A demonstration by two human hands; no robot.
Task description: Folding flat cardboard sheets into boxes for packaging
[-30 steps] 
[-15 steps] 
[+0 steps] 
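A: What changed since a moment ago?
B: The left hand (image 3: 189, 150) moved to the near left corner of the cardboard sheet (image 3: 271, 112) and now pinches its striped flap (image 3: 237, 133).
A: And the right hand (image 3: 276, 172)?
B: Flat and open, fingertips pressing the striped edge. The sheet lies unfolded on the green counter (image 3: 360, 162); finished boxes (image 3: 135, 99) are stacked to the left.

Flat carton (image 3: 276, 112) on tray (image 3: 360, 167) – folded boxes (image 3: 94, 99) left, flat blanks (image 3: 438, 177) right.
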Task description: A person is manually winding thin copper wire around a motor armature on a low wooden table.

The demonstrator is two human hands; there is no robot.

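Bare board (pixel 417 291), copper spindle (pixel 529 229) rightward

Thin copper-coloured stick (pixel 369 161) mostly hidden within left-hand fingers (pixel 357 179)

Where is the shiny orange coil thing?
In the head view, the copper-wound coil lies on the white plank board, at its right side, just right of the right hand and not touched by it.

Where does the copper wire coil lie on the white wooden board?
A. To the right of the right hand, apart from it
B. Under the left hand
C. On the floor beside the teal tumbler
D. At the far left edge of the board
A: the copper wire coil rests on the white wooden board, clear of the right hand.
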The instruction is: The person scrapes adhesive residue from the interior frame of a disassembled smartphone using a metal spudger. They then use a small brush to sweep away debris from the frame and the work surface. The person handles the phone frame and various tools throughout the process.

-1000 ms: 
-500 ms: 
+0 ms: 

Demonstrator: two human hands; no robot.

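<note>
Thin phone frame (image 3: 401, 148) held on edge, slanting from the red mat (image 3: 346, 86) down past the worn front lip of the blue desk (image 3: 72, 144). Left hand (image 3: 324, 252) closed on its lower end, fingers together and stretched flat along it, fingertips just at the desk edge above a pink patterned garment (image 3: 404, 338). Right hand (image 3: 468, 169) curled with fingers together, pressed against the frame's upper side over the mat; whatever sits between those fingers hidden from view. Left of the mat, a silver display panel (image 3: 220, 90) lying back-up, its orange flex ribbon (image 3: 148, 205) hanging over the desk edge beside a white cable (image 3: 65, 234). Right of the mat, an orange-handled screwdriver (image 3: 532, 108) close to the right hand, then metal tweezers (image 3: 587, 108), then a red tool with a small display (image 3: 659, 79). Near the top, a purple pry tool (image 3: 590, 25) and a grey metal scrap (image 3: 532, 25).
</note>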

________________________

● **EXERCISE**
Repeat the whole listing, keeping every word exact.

● **RESPONSE BELOW**
A demonstration by two human hands; no robot.
Task description: Folding flat cardboard sheets into boxes for packaging
[-30 steps] 
[-15 steps] 
[+0 steps] 
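A: What changed since a moment ago?
B: The left hand (image 3: 189, 150) moved to the near left corner of the cardboard sheet (image 3: 271, 112) and now pinches its striped flap (image 3: 237, 133).
A: And the right hand (image 3: 276, 172)?
B: Flat and open, fingertips pressing the striped edge. The sheet lies unfolded on the green counter (image 3: 360, 162); finished boxes (image 3: 135, 99) are stacked to the left.

Flat carton (image 3: 276, 112) on tray (image 3: 360, 167) – folded boxes (image 3: 94, 99) left, flat blanks (image 3: 438, 177) right.
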Task description: A person is manually winding thin copper wire around a motor armature on a low wooden table.

The demonstrator is two human hands; there is no robot.

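Bare board (pixel 417 291), copper spindle (pixel 529 229) rightward

Thin copper-coloured stick (pixel 369 161) mostly hidden within left-hand fingers (pixel 357 179)

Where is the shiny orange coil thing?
In the head view, the copper-wound coil lies on the white plank board, at its right side, just right of the right hand and not touched by it.

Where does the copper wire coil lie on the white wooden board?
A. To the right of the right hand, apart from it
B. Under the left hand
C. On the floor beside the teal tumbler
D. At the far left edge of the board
A: the copper wire coil rests on the white wooden board, clear of the right hand.
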The instruction is: The person scrapes adhesive residue from the interior frame of a disassembled smartphone using a metal spudger. They then use a small brush to sweep away debris from the frame and the work surface. The person handles the phone frame and various tools throughout the process.

-1000 ms: 
-500 ms: 
+0 ms: 

Demonstrator: two human hands; no robot.

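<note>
Thin phone frame (image 3: 401, 148) held on edge, slanting from the red mat (image 3: 346, 86) down past the worn front lip of the blue desk (image 3: 72, 144). Left hand (image 3: 324, 252) closed on its lower end, fingers together and stretched flat along it, fingertips just at the desk edge above a pink patterned garment (image 3: 404, 338). Right hand (image 3: 468, 169) curled with fingers together, pressed against the frame's upper side over the mat; whatever sits between those fingers hidden from view. Left of the mat, a silver display panel (image 3: 220, 90) lying back-up, its orange flex ribbon (image 3: 148, 205) hanging over the desk edge beside a white cable (image 3: 65, 234). Right of the mat, an orange-handled screwdriver (image 3: 532, 108) close to the right hand, then metal tweezers (image 3: 587, 108), then a red tool with a small display (image 3: 659, 79). Near the top, a purple pry tool (image 3: 590, 25) and a grey metal scrap (image 3: 532, 25).
</note>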

This exercise has been completed.